With all his gentleness of manner, the old fire was in The Sitting Bull, for he said to me, when speaking of the attack of Shell Fish on him: “I am here, old and beaten—a prisoner subject to the word of a white master, but no man shall insult me. I will kill the man who strikes me. What is death to me? I will die as I have lived, a chief.” For the most part he was so quiet and unassuming that he was overlooked. He never thrust himself forward; he dreamed in silence.
He had visited the white man’s world several times, but these visions had not helped him; they had, indeed, thrown him into profound despair. “What can we do in strife with these wonder-working spirits?” he asked. “It is as foolish as trying to fly with the eagles. The white man owns all the productive land. What can we do farming on this hard soil? What are we beside these swarming settlers? We are as grasshoppers before a rushing herd of buffalo.”
He did not care to look out of the car windows on these journeys. He and his warriors sat in silence or sang the songs of the chase and the victorious homecoming, trying to forget the world outside.
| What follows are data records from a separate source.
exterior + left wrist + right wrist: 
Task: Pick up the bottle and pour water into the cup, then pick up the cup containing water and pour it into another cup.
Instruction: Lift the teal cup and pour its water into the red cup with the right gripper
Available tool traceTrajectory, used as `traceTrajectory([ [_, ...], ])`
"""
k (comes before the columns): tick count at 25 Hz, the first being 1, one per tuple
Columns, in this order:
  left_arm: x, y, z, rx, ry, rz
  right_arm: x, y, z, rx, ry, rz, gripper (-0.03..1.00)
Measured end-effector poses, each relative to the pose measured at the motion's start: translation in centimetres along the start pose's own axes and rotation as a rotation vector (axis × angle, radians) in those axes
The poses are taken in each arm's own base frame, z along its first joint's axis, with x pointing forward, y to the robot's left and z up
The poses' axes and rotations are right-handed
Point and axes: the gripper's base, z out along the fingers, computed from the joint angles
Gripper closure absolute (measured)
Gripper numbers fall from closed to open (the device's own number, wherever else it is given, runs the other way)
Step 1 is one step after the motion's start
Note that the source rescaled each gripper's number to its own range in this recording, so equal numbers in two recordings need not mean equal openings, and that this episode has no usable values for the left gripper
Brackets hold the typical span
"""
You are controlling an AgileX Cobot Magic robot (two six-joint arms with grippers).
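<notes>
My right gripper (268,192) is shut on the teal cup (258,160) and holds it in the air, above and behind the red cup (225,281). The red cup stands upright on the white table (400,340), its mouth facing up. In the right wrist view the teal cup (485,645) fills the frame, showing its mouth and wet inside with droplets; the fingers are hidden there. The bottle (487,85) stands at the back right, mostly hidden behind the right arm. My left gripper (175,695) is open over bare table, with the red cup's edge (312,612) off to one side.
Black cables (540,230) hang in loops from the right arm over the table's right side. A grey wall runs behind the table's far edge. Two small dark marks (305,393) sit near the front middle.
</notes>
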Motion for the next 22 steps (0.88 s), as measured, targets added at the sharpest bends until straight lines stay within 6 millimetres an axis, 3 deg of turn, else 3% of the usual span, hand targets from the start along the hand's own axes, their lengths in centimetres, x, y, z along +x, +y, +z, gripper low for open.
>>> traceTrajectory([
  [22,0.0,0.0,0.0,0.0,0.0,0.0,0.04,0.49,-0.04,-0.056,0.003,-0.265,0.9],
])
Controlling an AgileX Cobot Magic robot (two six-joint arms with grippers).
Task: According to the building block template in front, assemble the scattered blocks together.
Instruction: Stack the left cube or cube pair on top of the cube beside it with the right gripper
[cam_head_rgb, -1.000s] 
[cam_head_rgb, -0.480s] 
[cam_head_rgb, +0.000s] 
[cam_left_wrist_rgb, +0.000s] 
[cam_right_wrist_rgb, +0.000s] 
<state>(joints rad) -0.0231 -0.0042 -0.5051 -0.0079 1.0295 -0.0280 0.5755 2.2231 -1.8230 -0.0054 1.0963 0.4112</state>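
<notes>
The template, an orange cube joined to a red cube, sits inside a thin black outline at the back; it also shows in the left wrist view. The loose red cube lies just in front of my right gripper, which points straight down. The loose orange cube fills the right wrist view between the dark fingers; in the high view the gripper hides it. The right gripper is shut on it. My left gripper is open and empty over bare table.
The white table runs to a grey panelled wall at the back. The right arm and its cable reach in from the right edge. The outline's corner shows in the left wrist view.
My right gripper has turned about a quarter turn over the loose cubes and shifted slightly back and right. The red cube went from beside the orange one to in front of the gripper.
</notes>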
“Nothing astonished them and nothing interested them very much,” said Louis to me in speaking of his trip to Washington. “The chief was at a great disadvantage, but he seldom made a mistake. He was Lakota and made no effort to be anything else.”
The chief at last said, in answer to all similar requests, “I do not care to be on show.”
He was very subjective. He had always been a man of meditation and prayer, and had scrupulously observed the ceremonials of his tribe. Now when he saw no hope of regaining his old freedom he turned his eyes inward and pondered. He was both philosopher and child. Nature was mysterious, not in the ultimate as with the educated man, but close beside him as with a boy. The moon, the clouds, the wind in the grass, all these were to him things inexplicable, as, indeed, they are to the greatest white men; only to my chief they came nearer some way.
Often during these days I saw him sitting at sunset on his favorite outlook—a hill above his cabin—a minute speck against the sky, deeply meditating upon the will of the Great Spirit, and my heart was filled with pain. I, too, mourned the world that was passing so swiftly and surely.
VII
HE OPPOSED ALL TREATIES
During my absence the white settlers had swept across the ancient home of the Dakotas and were already clamoring for the land on which Sitting Bull dwelt, and he was deeply disturbed. He knew how rapacious these plowmen were and he was afraid of them. To his mind our home was pitifully small as it stood, and he urged me to look into this threatened invasion at once.
I did so, and reported to him that a commission was already on its way to see us and that they would soon issue a call for us.